Let's say you have a collection of Car objects (database rows), and each Car has a collection of Wheel objects (also rows). In other words, Car -> Wheel is a 1-to-many relationship.

Now, let's say you need to iterate through all the cars, and for each one, print out a list of the wheels. The naive O/R implementation would do the following:

SELECT * FROM Cars;

And then for each Car:

SELECT * FROM Wheel WHERE CarId = ?

In other words, you have one select for the Cars, and then N additional selects, where N is the total number of cars.

Alternatively, one could get all wheels and perform the lookups in memory:

SELECT * FROM Wheel

This reduces the number of round-trips to the database from N+1 to 2. Most ORM tools give you several ways to prevent N+1 selects.

Reference: Java Persistence with Hibernate, chapter 13.

OTHER TIPS

SELECT 
table1.*
, table2.*
INNER JOIN table2 ON table2.SomeFkId = table1.SomeId

That gets you a result set where child rows in table2 cause duplication by returning the table1 results for each child row in table2. O/R mappers should differentiate table1 instances based on a unique key field, then use all the table2 columns to populate child instances.

SELECT table1.*

SELECT table2.* WHERE SomeFkId = #

The N+1 is where the first query populates the primary object and the second query populates all the child objects for each of the unique primary objects returned.

Consider:

class House
{
    int Id { get; set; }
    string Address { get; set; }
    Person[] Inhabitants { get; set; }
}

class Person
{
    string Name { get; set; }
    int HouseId { get; set; }
}

and tables with a similar structure.

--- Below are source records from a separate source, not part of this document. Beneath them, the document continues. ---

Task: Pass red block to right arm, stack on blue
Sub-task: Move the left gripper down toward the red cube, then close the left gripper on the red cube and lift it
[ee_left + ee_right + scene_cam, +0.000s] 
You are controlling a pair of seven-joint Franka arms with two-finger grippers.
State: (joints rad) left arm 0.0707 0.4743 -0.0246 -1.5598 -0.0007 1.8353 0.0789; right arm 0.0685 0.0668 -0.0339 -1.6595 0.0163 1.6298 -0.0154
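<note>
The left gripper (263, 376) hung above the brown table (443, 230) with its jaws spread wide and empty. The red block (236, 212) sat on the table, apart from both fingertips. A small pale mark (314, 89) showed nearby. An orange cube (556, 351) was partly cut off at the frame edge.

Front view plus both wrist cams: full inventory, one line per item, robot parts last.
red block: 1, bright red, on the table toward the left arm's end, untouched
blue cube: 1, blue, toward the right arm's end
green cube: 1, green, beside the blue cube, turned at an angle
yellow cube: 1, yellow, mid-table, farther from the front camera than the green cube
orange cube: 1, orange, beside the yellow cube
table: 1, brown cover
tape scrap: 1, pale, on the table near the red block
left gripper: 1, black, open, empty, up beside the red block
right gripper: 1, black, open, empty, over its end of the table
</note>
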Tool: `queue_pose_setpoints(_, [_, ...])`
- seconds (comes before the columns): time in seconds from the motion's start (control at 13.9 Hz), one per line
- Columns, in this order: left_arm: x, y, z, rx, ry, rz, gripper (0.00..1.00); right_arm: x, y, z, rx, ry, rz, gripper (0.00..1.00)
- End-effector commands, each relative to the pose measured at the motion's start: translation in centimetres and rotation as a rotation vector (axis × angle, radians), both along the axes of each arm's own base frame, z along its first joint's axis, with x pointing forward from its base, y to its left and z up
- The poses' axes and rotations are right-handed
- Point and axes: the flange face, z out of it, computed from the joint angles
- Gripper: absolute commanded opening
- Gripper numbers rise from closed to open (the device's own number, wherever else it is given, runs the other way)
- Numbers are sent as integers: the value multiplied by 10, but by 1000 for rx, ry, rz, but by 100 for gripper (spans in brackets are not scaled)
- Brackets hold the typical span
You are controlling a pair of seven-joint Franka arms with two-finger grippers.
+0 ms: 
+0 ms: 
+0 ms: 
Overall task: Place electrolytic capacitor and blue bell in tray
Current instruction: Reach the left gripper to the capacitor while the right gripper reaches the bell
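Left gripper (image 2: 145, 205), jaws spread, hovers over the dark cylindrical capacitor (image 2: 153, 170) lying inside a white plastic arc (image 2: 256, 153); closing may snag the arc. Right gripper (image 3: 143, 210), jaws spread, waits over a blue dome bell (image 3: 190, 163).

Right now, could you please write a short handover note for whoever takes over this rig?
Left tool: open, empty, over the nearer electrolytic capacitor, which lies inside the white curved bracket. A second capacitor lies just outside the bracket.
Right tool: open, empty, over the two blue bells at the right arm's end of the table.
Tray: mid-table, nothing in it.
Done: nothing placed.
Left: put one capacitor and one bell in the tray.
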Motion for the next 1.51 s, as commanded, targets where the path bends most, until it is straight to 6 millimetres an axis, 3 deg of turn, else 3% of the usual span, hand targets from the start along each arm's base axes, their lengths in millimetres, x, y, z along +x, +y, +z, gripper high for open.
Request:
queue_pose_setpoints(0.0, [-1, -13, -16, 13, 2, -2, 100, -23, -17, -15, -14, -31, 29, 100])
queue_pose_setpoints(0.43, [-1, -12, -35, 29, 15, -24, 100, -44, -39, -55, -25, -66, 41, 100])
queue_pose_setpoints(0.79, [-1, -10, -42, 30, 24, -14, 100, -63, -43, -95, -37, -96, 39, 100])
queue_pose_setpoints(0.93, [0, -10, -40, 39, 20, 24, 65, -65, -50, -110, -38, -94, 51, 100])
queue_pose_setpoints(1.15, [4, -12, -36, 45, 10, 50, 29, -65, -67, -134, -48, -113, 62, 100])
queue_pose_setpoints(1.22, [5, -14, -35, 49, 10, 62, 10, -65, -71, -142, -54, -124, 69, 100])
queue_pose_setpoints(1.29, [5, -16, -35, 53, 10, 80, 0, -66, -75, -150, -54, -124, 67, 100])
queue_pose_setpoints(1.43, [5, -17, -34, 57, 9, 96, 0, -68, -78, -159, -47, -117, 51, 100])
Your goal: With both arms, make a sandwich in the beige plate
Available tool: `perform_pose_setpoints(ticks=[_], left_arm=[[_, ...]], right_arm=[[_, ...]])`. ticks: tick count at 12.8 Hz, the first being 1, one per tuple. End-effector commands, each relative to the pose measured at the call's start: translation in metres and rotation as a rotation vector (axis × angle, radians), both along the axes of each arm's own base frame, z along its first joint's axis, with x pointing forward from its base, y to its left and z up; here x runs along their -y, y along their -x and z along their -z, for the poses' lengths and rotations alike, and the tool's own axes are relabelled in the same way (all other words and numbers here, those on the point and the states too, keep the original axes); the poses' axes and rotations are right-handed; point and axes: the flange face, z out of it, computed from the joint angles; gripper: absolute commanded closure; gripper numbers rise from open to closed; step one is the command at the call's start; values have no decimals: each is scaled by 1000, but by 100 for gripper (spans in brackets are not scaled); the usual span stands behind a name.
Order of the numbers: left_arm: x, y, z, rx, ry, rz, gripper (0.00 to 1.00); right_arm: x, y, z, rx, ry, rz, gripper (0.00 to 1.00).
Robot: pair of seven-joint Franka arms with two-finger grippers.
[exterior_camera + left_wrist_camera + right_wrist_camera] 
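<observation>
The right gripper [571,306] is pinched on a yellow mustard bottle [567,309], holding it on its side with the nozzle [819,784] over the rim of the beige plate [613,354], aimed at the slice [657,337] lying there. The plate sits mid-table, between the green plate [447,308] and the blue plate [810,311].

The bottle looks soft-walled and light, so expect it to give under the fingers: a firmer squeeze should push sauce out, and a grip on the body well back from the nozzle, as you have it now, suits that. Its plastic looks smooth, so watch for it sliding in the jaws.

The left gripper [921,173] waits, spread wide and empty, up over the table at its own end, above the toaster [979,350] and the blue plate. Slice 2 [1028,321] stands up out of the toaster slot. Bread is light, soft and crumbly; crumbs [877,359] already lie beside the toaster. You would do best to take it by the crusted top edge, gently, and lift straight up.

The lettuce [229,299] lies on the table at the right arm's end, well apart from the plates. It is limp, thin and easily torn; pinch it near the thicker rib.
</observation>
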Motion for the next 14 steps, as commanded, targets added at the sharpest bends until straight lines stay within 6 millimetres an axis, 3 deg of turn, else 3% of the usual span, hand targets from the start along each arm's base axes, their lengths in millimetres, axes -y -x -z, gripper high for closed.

A single query for the address "22 Valley St" may return:

Id Address      Name HouseId
1  22 Valley St Dave 1
1  22 Valley St John 1
1  22 Valley St Mike 1

The O/RM should fill an instance of Home with ID=1, Address="22 Valley St" and then populate the Inhabitants array with People instances for Dave, John, and Mike with just one query.

A N+1 query for the same address used above would result in:

Id Address
1  22 Valley St

with a separate query like

SELECT * FROM Person WHERE HouseId = 1

and resulting in a separate data set like

Name    HouseId
Dave    1
John    1
Mike    1

and the final result being the same as above with the single query.

The advantages to single select is that you get all the data up front which may be what you ultimately desire. The advantages to N+1 is query complexity is reduced and you can use lazy loading where the child result sets are only loaded upon first request.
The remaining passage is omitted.